**What to work on**:
Nothing belongs in the answer except the lines of the material that include "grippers".
**** Supplied data ****
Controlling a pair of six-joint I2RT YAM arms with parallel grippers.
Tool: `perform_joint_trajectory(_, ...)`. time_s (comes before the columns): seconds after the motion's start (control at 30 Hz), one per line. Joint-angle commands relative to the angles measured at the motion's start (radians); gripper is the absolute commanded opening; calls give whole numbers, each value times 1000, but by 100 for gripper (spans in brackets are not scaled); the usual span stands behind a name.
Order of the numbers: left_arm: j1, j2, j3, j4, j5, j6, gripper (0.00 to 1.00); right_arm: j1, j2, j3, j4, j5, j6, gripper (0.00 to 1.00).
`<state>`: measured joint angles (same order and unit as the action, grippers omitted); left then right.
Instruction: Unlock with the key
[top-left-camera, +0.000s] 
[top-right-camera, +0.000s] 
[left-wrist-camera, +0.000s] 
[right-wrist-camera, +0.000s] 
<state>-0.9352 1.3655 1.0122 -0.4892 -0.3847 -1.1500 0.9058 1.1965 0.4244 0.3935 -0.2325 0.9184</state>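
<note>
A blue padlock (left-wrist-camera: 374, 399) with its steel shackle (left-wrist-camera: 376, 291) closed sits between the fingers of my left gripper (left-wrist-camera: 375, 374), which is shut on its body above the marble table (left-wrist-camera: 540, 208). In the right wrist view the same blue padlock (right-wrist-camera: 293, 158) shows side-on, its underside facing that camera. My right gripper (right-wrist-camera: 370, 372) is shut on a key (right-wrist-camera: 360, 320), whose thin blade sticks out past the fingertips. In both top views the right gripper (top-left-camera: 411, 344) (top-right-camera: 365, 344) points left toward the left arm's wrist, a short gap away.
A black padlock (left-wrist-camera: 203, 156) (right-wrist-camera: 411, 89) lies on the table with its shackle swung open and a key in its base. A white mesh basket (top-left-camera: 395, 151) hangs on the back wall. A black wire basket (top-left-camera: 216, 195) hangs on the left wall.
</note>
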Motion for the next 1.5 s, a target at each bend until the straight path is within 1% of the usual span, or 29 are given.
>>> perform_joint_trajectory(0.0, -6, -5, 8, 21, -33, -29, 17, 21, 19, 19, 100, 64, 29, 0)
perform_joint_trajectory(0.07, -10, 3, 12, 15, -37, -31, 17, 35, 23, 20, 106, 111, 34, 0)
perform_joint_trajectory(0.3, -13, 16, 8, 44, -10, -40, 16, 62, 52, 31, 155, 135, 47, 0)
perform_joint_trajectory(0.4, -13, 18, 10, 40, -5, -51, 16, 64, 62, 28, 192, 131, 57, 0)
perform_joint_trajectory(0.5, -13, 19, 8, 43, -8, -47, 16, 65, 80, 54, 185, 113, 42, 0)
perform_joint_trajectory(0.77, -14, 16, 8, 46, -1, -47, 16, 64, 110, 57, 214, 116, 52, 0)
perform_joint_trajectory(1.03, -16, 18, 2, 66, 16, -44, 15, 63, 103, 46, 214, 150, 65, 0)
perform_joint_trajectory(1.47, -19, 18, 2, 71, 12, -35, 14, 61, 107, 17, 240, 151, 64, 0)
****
**Answer space**:
Controlling a pair of six-joint I2RT YAM arms with parallel grippers.
`<state>`: measured joint angles (same order and unit as the action, grippers omitted); left then right.

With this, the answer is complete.